Antigenic and molecular characterization of low pathogenic avian influenza A(H9N2) viruses in sub-Saharan Africa from 2017 through 2019

Abstract

Sub-Saharan Africa was historically considered an animal influenza cold spot, with only sporadic highly pathogenic H5 outbreaks detected over the last 20 years. However, in 2017, low pathogenic avian influenza A(H9N2) viruses were detected in poultry in Sub-Saharan Africa. Molecular, phylogenetic, and antigenic characterization of isolates from Benin, Togo, and Uganda showed that they belonged to the G1 lineage. Isolates from Benin and Togo clustered with viruses previously described in Western Africa, whereas viruses from Uganda were genetically distant and clustered with viruses from the Middle East. Viruses from Benin exhibited decreased cross-reactivity with those from Togo and Uganda, suggesting antigenic drift associated with reduced replication in Calu-3 cells. The viruses exhibited mammalian adaptation markers similar to those of the human strain A/Senegal/0243/2019 (H9N2). Therefore, viral genetic and antigenic surveillance in Africa is of paramount importance to detect further evolution or emergence of new zoonotic strains.

Keywords: Africa; Influenza virus; antigenic cartography; one health; phylogeny.

Figure 1.

Antigenic and phylogenetic characterization of Sub-Saharan African H9N2 viruses. (A) Antigenic map resulting from HI assays of H9N2 viruses. The viruses are represented by circles and antisera by squares. One grid corresponds to 1 unit of antigenic distance, a 2-fold dilution in HI titres. (B) HA phylogenetic maximum-likelihood tree with synonymous substitutions. Scale bar indicates the number of nucleotide substitutions per site. Underlines depict the AIV H9N2 viruses used to draw the antigenic map. Influenza viruses from Togo are labelled in blue, Benin in red, Uganda in orange, Asia in grey, and Egypt underlined in black. (A/chicken/Uganda/MUWRP-790/2017: Ug/790; A/chicken/Uganda/MUWRP-200162/2017: Ug/200162; A/chicken/Togo/EC-171/2019: Tg/171; A/chicken/Togo/EC-122/2019: Tg/122; A/chicken/Benin/19-A-01-145-E/2019: Bn/145; A/chicken/Benin/19-A-02-303-E/2019: Bn/303; A/chicken/Benin/19-A-04-511-E/2019: Bn/511; A/Bangladesh/0994/2011: Bd/0994; A/chicken/Egypt/A15043/2018: Eg/A15043)

Figure 2.

Time to the most recent common ancestor of Sub-Saharan African H9N2 viruses.
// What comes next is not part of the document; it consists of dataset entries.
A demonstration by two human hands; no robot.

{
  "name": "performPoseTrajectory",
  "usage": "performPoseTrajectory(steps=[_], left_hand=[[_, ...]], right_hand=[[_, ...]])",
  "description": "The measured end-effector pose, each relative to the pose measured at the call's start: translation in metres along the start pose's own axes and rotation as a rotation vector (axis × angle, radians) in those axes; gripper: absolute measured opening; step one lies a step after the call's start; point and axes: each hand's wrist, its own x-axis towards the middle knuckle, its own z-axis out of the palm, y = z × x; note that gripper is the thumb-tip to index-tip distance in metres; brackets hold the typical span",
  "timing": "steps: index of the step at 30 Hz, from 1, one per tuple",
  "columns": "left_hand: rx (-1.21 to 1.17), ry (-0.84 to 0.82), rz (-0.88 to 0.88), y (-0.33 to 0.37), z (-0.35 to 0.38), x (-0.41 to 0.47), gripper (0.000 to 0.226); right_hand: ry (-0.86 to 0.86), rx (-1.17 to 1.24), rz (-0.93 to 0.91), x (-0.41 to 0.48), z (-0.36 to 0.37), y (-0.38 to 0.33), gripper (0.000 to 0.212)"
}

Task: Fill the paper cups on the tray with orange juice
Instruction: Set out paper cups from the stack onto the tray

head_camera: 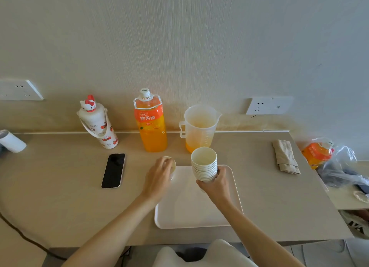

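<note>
A white tray (191, 211) lies on the beige counter in front of me. My right hand (216, 184) grips a stack of several white paper cups (204, 164) from below, held above the tray's far edge. My left hand (159, 179) is closed over a single paper cup (173, 164) at the tray's far left corner; most of that cup is hidden by my fingers. Behind the tray stand a large orange juice bottle (151, 125) with its cap on and a clear measuring jug (199, 125) with a little juice at the bottom.
A black phone (113, 170) lies left of the tray. A white cartoon-cat flask (98, 125) stands at the back left. A folded cloth (285, 157) and a plastic bag with another juice bottle (319, 154) are at the right. The wall is close behind.
</note>
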Motion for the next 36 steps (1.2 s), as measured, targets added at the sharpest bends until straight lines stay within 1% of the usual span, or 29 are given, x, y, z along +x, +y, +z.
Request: performPoseTrajectory(steps=[1,3,5,7,10,11,14,17,19,20,22,26,28,30,32,33,36], left_hand=[[-0.009,0.049,0.06,0.009,-0.001,0.005,0.018],[-0.069,0.096,0.146,0.03,-0.004,0.013,0.026],[-0.115,0.125,0.234,0.043,-0.003,0.018,0.026],[-0.127,0.133,0.286,0.05,0.003,0.02,0.018],[-0.141,0.142,0.319,0.052,0.009,0.023,0.005],[-0.154,0.14,0.317,0.052,0.01,0.023,0.002],[-0.191,0.121,0.296,0.053,0.009,0.024,0.004],[-0.151,0.146,0.32,0.056,0.008,0.026,0.018],[-0.124,0.178,0.341,0.059,0.007,0.029,0.013],[-0.114,0.2,0.349,0.06,0.005,0.03,0.008],[-0.109,0.248,0.351,0.061,0.001,0.032,0.006],[-0.12,0.408,0.326,0.056,-0.012,0.036,0.008],[-0.125,0.498,0.247,0.048,-0.017,0.039,0.004],[-0.112,0.561,0.146,0.037,-0.019,0.044,0.005],[-0.077,0.56,0.097,0.025,-0.016,0.046,0.005],[-0.054,0.533,0.102,0.02,-0.013,0.045,0.005],[-0.003,0.385,0.147,0.015,0.001,0.033,0.014]], right_hand=[[-0.003,0.002,0.013,0.001,0.002,0.002,0.053],[0.002,0.016,0.038,0.0,0.004,0.001,0.06],[0.014,0.024,0.044,-0.001,0.004,0.0,0.064],[0.007,0.022,0.05,-0.001,0.003,0.0,0.066],[-0.02,0.02,0.048,0.0,0.001,0.0,0.064],[-0.023,0.019,0.037,0.001,-0.001,0.0,0.062],[-0.026,0.008,0.013,0.001,-0.004,-0.001,0.055],[-0.027,0.035,0.05,0.0,-0.004,-0.003,0.059],[-0.023,0.041,0.06,-0.002,-0.002,-0.005,0.062],[-0.025,0.045,0.061,-0.001,-0.001,-0.005,0.062],[-0.026,0.05,0.064,-0.002,-0.002,-0.006,0.062],[-0.026,0.013,0.037,-0.001,-0.008,-0.006,0.048],[-0.019,0.007,0.034,-0.001,-0.012,-0.005,0.046],[-0.004,0.005,0.058,0.001,-0.017,-0.004,0.045],[0.041,-0.026,0.068,0.002,-0.022,-0.002,0.048],[0.066,-0.026,0.081,0.003,-0.024,-0.001,0.05],[0.127,0.001,0.119,0.003,-0.029,0.0,0.057]])
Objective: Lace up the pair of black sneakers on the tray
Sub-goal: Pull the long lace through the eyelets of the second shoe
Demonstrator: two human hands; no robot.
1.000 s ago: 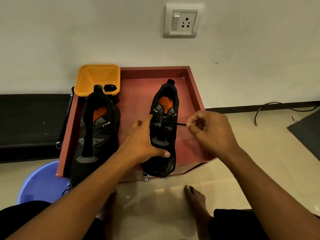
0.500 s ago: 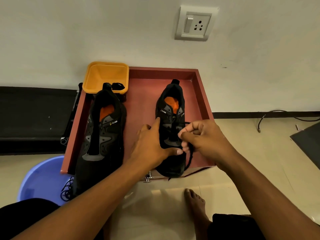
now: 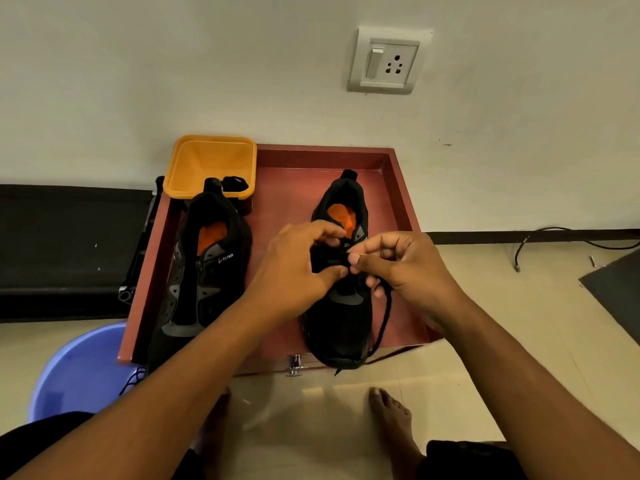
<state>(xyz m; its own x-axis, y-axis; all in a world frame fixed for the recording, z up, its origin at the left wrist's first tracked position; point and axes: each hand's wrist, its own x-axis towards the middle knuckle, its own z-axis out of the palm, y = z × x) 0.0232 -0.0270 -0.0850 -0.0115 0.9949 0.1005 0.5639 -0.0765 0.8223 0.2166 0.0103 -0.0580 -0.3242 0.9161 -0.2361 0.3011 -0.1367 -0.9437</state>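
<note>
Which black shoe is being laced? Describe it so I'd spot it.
In the red tray against the wall, skip the left sneaker beside the yellow tub; take the right sneaker. Only it has the left hand and right hand on it, a lace trailing past its toe.

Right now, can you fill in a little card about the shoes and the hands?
tray: red, holds both black sneakers
left sneaker: looks unlaced, untouched
right sneaker: being laced
left hand: grips right sneaker's upper
right hand: pinches the black lace, whose loose end hangs past the toe
orange tub: far left corner, something black inside
</note>
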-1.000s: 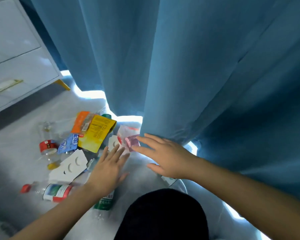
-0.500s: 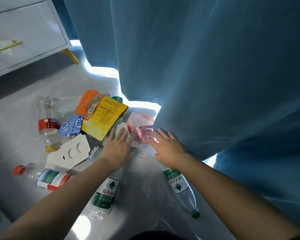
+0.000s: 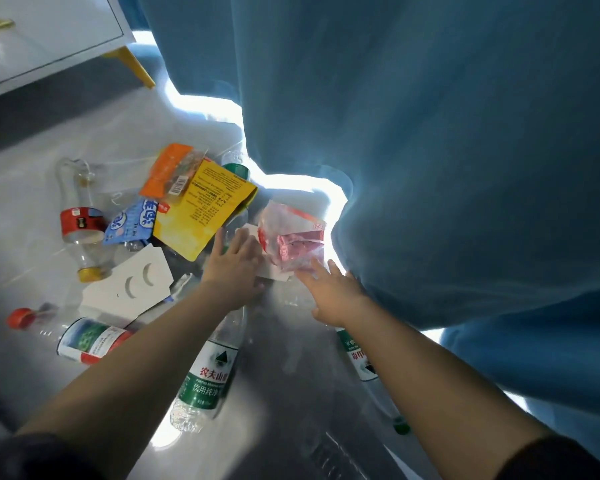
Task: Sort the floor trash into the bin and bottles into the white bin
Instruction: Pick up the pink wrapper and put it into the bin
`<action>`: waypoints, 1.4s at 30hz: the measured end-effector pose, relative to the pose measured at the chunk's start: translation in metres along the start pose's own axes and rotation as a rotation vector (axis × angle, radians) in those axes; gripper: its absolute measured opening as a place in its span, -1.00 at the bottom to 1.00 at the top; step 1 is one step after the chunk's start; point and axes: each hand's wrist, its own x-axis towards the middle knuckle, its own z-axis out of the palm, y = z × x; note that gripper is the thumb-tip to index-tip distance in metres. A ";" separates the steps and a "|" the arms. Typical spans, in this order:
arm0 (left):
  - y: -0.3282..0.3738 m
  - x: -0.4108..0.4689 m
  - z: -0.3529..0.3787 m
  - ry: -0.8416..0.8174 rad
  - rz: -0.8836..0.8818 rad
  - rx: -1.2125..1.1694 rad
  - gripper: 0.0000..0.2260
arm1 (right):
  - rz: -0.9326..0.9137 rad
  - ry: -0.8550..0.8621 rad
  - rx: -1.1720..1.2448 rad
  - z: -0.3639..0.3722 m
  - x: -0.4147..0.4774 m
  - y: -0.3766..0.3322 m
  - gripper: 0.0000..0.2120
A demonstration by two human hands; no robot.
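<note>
Litter at the foot of the curtain [image 3: 430, 150], both hands out flat

Left hand [image 3: 234, 268] lies palm down with straight, spread fingers on a small white card [image 3: 269, 273], gripping nothing; its fingertips reach the lower edge of the yellow pouch [image 3: 201, 213]. Right hand [image 3: 329, 292] is stretched forward just beside the curtain, fingers straight and slightly apart, the tips touching the lower edge of the clear bag [image 3: 291, 237] with pink wrapping inside. It does not close round the bag. The bag sits on the floor [image 3: 284, 358] between the yellow pouch and the curtain hem, partly over the small card.

An orange packet [image 3: 168, 173] overlaps the pouch's upper left corner, and a blue packet [image 3: 132, 220] lies just left of the pouch. A larger white card [image 3: 129, 289] with two crescent cut-outs lies below the blue packet.

Bottles are all on their sides. A red-label bottle [image 3: 80, 223] with a yellow cap lies at the left of the pile. A red-cap bottle [image 3: 80, 337] lies partly beneath the left forearm. A green-label bottle [image 3: 208, 368] lies between the two arms, its neck hidden under the left wrist. Another green-label one [image 3: 357, 358] lies partly under the right forearm, green cap toward the camera. A green cap [image 3: 236, 166] shows behind the pouch.

A white cabinet [image 3: 42, 32] on yellow legs stands at upper left.
</note>
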 end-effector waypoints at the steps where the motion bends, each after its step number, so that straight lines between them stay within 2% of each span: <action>1: -0.002 -0.004 0.004 -0.016 0.003 0.008 -0.44 | -0.013 -0.024 0.022 0.002 0.001 -0.002 -0.28; 4: -0.012 -0.016 0.019 -0.103 -0.051 -0.019 -0.37 | -0.035 -0.061 0.117 0.018 0.007 -0.008 -0.30; 7: -0.022 -0.025 0.031 -0.116 -0.068 0.003 -0.35 | -0.031 -0.086 0.151 0.034 0.010 -0.018 -0.33; 11: -0.029 -0.035 0.032 -0.055 -0.011 0.001 -0.50 | 0.006 -0.123 0.152 0.039 0.003 -0.032 -0.35; 15: -0.033 -0.044 0.028 -0.105 -0.018 0.097 -0.61 | -0.053 -0.051 0.126 0.043 0.000 -0.039 -0.47; 17: -0.033 -0.044 0.024 -0.069 -0.033 0.079 -0.67 | -0.064 0.013 0.163 0.044 0.003 -0.038 -0.47; 20: -0.031 -0.038 0.021 0.121 -0.082 -0.081 -0.73 | 0.005 0.076 0.215 0.041 0.004 -0.035 -0.45; 22: -0.026 -0.030 0.018 0.254 -0.110 -0.193 -0.66 | 0.029 0.089 0.218 0.038 0.002 -0.036 -0.44; 23: -0.022 -0.026 0.015 0.259 -0.124 -0.216 -0.58 | 0.034 0.098 0.217 0.037 0.001 -0.036 -0.41; 28: -0.010 0.004 0.008 0.077 -0.189 -0.280 -0.24 | 0.047 0.123 0.272 0.034 0.002 -0.042 -0.14; 31: -0.009 0.014 0.010 0.035 -0.231 -0.328 -0.18 | 0.057 0.082 0.263 0.036 0.004 -0.045 -0.09; 35: -0.005 0.022 0.009 0.056 -0.298 -0.371 -0.27 | 0.050 0.045 0.197 0.049 -0.001 -0.048 -0.12; 38: -0.002 0.027 0.007 0.084 -0.313 -0.465 -0.43 | 0.067 0.029 0.172 0.051 -0.005 -0.051 -0.30; 42: 0.006 0.025 0.002 0.057 -0.277 -0.417 -0.66 | 0.046 0.036 0.193 0.056 -0.004 -0.051 -0.52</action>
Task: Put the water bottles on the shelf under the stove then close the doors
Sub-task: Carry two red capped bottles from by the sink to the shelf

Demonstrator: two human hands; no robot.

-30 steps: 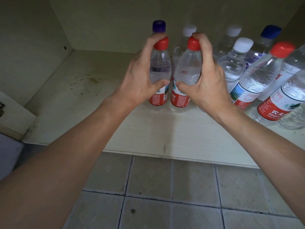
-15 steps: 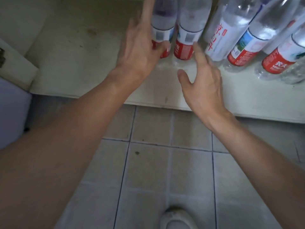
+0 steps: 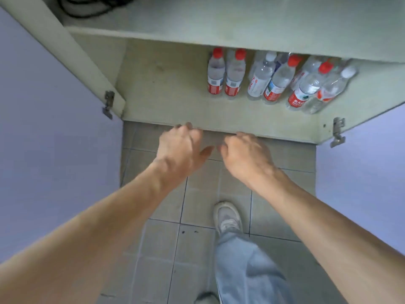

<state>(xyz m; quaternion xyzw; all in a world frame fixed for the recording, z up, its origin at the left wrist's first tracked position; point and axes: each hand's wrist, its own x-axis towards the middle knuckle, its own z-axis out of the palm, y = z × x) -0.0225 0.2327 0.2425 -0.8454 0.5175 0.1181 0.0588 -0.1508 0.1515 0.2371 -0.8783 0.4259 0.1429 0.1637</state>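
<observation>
Several clear water bottles stand on the cabinet shelf (image 3: 166, 106). Two red-capped ones (image 3: 225, 75) stand side by side, and a cluster of further bottles (image 3: 300, 82) fills the right side. My left hand (image 3: 179, 148) and my right hand (image 3: 245, 152) hover over the floor just in front of the shelf's front edge, close together, fingers loosely curled, holding nothing. Both cabinet doors stand open: the left door (image 3: 54, 150) and the right door (image 3: 368, 163), pale violet, with metal hinges at the frame.
An upper shelf board (image 3: 219, 25) overhangs the bottles, with black cables at the top left. Grey floor tiles (image 3: 197, 205) lie below. My shoe (image 3: 228, 218) and a light-blue trouser leg stand between the doors.
Both hands let go of the two red-capped bottles and pulled back out of the cabinet to the front edge. The view moved back and up, showing both open doors.
</observation>
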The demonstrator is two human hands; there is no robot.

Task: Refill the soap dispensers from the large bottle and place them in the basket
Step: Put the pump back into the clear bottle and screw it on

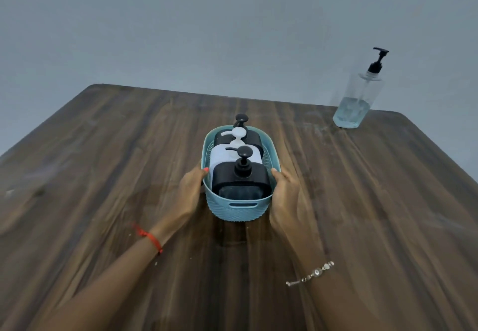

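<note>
A light blue plastic basket [238,210] stands in the middle of the wooden table. Three soap dispensers stand in a row inside it: a black one [241,178] nearest me, a white one [227,154] in the middle, and another black one [252,136] at the far end. My left hand [190,191] holds the basket's left side, thumb on the rim. My right hand [284,196] holds its right side the same way. The large clear bottle [358,98] with a black pump stands at the table's far right edge, about a quarter full of bluish liquid.
The dark wooden table [103,175] stretches wide on both sides of the basket. A plain grey wall [207,33] rises behind its far edge. A red thread is on my left wrist and a beaded bracelet on my right.
</note>
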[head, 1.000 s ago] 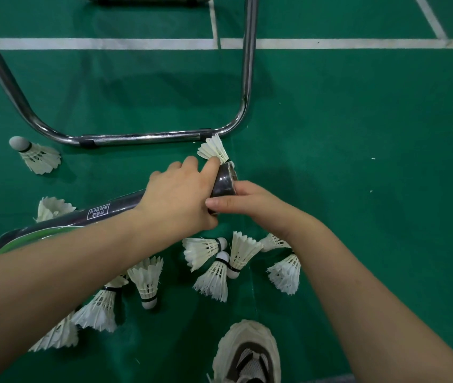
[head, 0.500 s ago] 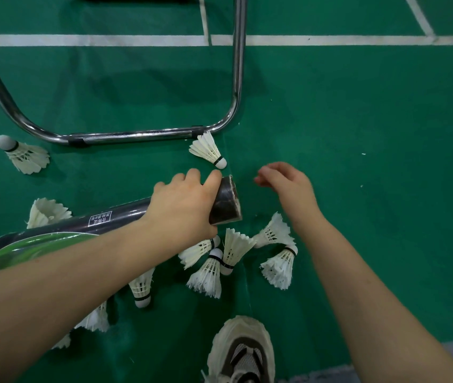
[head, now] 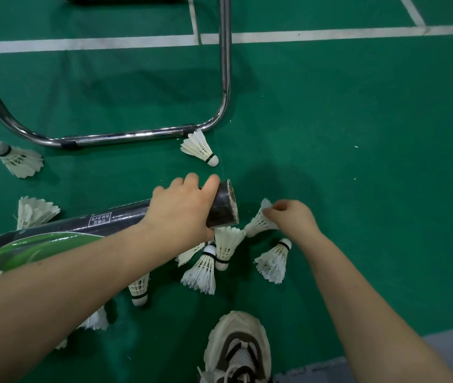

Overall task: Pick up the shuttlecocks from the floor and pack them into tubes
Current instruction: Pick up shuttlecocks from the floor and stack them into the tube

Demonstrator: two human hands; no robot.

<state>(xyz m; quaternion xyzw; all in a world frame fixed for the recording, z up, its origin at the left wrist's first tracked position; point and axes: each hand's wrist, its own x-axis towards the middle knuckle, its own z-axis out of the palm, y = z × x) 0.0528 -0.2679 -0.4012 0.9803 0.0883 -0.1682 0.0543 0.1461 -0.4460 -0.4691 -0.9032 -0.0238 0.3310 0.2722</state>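
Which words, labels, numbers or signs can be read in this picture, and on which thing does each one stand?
Small white-framed label on the black tube: two rows of white characters, too small and blurred to read.
The green print at the tube's other end: no letters can be made out.
No text visible on the shuttlecocks, shoe or floor.

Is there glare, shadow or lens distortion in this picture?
Head view: highlights glint on the chair frame and the tube; a soft shadow darkens the floor beyond the right hand; the white court line runs nearly straight, so distortion is mild.
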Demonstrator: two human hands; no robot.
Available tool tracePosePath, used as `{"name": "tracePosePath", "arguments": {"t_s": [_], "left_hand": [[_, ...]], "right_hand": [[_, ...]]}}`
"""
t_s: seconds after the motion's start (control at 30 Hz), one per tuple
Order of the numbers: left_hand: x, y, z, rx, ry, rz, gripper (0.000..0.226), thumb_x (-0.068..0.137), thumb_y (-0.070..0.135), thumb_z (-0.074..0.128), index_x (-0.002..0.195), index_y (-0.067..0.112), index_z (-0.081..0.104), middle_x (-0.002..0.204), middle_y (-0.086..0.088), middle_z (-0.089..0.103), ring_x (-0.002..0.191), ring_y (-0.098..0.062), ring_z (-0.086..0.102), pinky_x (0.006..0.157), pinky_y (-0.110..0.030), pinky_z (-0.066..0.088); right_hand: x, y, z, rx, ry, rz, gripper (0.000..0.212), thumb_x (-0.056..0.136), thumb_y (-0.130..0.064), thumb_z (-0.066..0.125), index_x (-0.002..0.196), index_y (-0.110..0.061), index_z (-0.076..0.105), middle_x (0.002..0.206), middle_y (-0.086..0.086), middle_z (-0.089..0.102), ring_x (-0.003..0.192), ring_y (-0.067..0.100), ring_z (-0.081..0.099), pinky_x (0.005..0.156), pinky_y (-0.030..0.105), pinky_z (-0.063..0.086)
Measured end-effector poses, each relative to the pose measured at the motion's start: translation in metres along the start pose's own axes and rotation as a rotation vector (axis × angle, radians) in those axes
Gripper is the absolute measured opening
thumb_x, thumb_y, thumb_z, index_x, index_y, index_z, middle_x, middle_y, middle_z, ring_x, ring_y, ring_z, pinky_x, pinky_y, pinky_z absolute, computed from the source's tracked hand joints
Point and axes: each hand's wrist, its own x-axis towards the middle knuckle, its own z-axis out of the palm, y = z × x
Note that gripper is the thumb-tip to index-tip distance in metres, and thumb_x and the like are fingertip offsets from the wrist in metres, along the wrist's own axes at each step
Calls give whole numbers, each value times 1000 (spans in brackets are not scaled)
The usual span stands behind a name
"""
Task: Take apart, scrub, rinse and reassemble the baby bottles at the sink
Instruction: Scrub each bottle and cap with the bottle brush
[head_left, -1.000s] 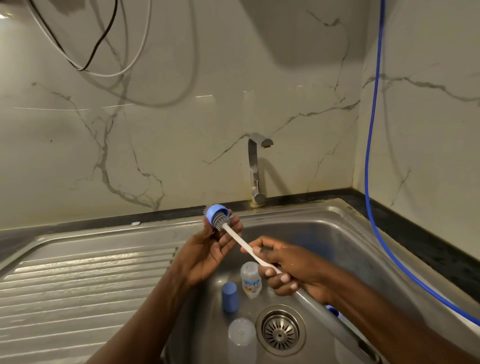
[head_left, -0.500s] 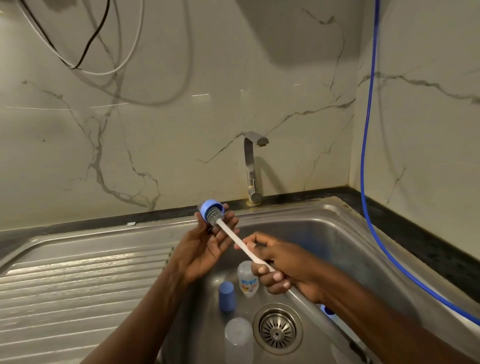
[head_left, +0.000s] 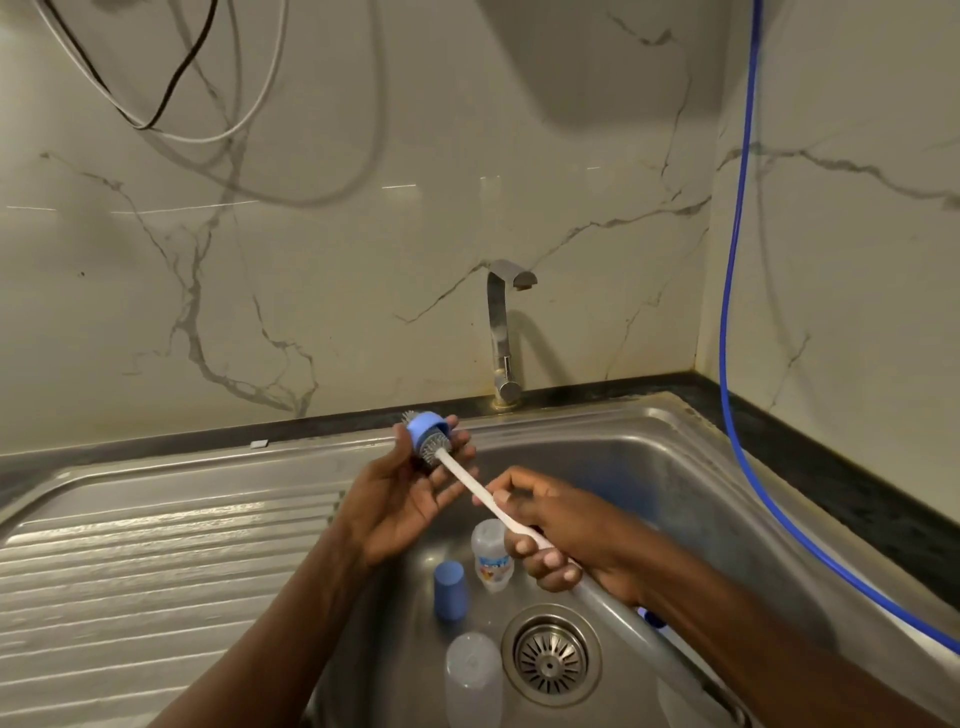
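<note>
From the head view, my left hand (head_left: 410, 499) has its fingers pinching the blue ring (head_left: 423, 428) above the sink (head_left: 675, 447). My right hand (head_left: 566, 535) grips the brush (head_left: 485, 493), bristles inside the ring. The ring is light, stiff and probably slippery, so I'd hold it by the rim. Below lie a bottle (head_left: 492, 556), a blue cap (head_left: 449, 590) and a clear cover (head_left: 472, 675), near the drain (head_left: 550, 657).

Two bare arms show in the lower part of the view. The left forearm (head_left: 291, 623) is slender and uncovered as far as it is visible, and the left hand (head_left: 400, 499) has long fingers. The right forearm (head_left: 753, 639) is likewise uncovered, and the right hand (head_left: 566, 535) has short, trimmed fingernails.
</note>
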Motion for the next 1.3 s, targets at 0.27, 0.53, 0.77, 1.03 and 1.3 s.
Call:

Maximum clade credibility phylogenetic tree of the HA gene. The H9N2 viruses from Togo are represented in blue, Benin in red, and Uganda in orange. The mean TMRCA and the 95% highest posterior density intervals of the relevant nodes are indicated in parentheses.

Figure 3.

Replication kinetics of A/H9N2 viruses in Cultured Human Airway Epithelial Cells (Calu-3). Growth kinetics of Sub-Saharan Africa viruses were measured and compared with two A/H9N2 human strains after infection of Calu-3 cells with an MOI of 0.001, for indicated time points. Viruses from Uganda are labelled in orange, Benin in red, Togo in blue and the two Asian human strains in grey. Error bars indicate mean + SD of the combined results of 2 individual experiments performed in triplicate. Statistical significance of replication between virus groups at a given time point was determined by performing a 2-way ANOVA. *** p< 0.0001. (A/chicken/Uganda/MUWRP-790/2017: Ug/790; A/chicken/Uganda/MUWRP-200162/2017: Ug/200162; A/chicken/Togo/EC-171/2019: Tg/171; A/chicken/Benin/19-A-01-145-E/2019: Bn/145; A/Bangladesh/0994/2011: Bd/0994; A/Hong Kong/1073/99: Hk/1073).